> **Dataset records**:
----
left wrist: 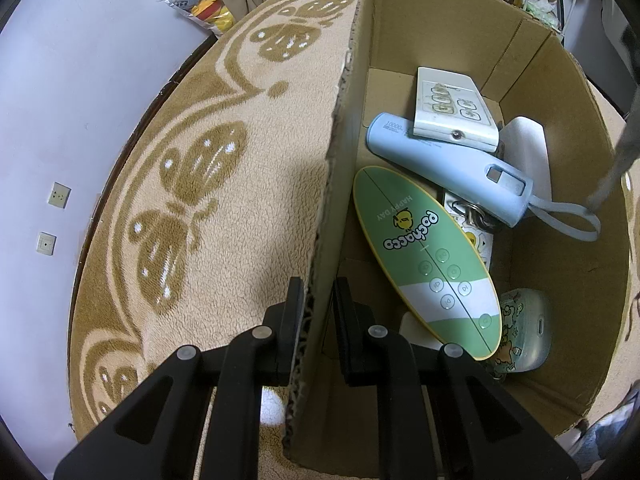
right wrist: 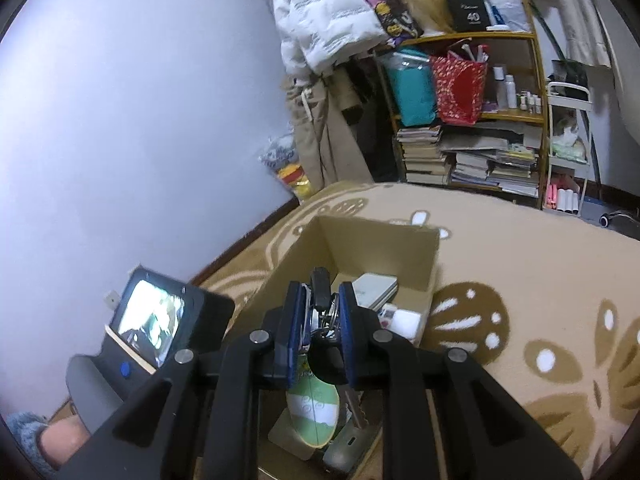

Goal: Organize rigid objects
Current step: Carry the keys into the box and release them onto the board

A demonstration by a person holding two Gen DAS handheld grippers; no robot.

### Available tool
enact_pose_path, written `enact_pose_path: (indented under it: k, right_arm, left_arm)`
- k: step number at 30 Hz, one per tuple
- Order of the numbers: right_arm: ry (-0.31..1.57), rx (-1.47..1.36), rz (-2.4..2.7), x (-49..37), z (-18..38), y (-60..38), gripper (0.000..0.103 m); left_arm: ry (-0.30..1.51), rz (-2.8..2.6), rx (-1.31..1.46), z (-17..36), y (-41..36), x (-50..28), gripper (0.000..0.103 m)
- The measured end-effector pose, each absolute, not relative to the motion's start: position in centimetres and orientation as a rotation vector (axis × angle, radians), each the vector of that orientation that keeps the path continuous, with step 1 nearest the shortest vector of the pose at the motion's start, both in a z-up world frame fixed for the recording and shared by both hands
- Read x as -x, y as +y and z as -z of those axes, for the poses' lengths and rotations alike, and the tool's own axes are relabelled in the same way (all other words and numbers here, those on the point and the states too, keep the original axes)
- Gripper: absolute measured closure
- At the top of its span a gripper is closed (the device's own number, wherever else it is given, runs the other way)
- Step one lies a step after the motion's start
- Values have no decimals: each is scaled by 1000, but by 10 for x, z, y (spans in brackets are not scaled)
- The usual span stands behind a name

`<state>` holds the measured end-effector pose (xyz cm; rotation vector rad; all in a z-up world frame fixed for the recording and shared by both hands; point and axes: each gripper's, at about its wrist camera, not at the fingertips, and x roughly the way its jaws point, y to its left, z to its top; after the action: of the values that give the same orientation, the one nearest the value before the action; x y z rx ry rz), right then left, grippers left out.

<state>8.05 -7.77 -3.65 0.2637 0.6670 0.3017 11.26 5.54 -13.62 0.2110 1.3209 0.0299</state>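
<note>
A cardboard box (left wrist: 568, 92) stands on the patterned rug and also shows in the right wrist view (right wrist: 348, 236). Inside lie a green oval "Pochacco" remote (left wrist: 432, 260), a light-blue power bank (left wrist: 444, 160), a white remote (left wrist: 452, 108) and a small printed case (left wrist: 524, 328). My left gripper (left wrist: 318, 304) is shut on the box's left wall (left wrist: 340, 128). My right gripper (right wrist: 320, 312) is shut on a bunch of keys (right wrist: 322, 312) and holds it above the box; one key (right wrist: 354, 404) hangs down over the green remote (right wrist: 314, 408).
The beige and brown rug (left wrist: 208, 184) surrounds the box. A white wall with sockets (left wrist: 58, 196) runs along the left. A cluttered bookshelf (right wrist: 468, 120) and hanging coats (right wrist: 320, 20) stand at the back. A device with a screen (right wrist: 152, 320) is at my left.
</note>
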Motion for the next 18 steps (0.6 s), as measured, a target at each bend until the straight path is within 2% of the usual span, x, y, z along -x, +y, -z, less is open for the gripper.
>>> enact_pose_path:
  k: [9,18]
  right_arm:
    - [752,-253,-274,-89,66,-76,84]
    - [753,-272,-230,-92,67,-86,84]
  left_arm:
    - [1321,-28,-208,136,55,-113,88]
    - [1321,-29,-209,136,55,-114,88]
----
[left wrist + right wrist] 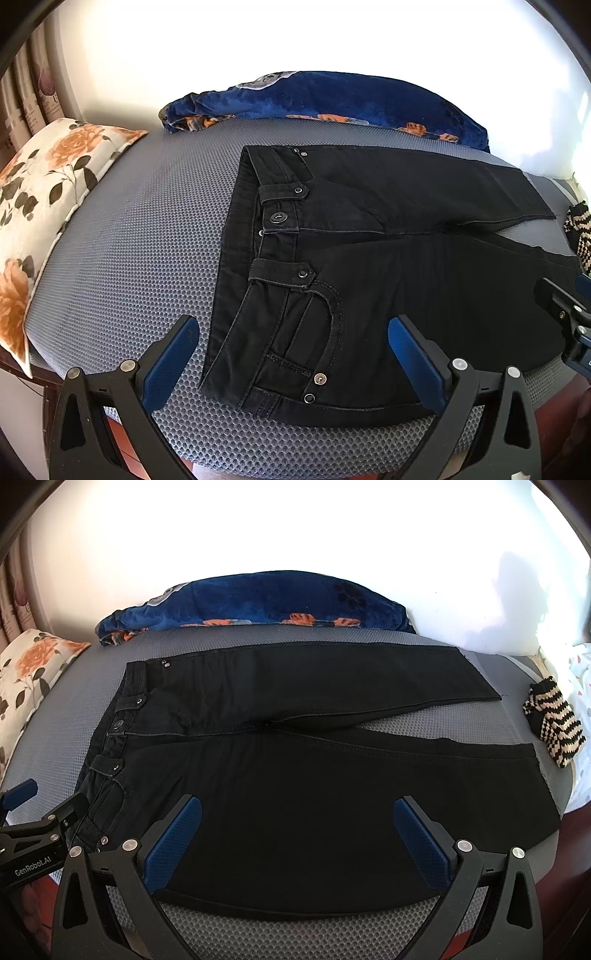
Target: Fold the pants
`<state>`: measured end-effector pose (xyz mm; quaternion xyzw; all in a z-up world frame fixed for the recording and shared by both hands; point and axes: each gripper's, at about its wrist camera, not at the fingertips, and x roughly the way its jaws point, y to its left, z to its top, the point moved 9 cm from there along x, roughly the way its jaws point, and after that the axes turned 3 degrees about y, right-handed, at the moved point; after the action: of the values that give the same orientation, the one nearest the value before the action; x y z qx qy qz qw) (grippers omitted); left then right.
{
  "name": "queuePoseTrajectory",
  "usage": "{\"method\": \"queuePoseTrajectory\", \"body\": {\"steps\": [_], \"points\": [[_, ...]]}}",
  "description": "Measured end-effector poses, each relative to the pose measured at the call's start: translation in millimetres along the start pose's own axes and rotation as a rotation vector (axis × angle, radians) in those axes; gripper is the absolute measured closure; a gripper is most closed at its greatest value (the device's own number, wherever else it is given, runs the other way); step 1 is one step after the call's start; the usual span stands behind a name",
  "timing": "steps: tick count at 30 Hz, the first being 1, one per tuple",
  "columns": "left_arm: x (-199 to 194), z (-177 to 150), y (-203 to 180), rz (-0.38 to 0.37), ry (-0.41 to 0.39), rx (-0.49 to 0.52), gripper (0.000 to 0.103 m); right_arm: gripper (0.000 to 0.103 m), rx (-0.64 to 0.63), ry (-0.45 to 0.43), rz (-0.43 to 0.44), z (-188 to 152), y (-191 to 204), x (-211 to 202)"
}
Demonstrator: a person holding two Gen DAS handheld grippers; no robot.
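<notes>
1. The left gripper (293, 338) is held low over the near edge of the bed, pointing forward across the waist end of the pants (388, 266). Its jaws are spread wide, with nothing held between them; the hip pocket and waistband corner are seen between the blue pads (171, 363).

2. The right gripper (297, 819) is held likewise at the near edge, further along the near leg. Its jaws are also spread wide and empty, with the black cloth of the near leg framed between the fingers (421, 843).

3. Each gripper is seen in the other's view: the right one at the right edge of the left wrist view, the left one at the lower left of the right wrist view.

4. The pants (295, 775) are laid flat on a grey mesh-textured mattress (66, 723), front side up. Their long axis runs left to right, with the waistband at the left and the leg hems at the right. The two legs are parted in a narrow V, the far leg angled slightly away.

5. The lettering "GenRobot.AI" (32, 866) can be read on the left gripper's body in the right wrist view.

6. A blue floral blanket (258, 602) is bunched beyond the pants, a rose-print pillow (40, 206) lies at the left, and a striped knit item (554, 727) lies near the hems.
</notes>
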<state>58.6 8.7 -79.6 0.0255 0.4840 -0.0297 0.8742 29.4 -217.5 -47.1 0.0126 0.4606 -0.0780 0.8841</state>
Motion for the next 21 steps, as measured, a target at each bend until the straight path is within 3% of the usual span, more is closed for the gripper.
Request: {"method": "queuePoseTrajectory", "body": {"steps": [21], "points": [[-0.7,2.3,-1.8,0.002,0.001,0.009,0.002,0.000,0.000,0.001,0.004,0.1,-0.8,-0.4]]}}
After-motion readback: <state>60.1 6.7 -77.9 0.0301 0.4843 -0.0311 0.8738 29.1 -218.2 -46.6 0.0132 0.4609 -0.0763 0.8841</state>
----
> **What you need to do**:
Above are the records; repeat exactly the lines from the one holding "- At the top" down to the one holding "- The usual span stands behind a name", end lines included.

> **Response**:
- At the top of its span a gripper is closed (the device's own number, wherever else it is given, runs the other way)
- Step one lies a step after the motion's start
- Values have no decimals: each is scaled by 1000, but by 10 for x, z, y (spans in brackets are not scaled)
- The usual span stands behind a name

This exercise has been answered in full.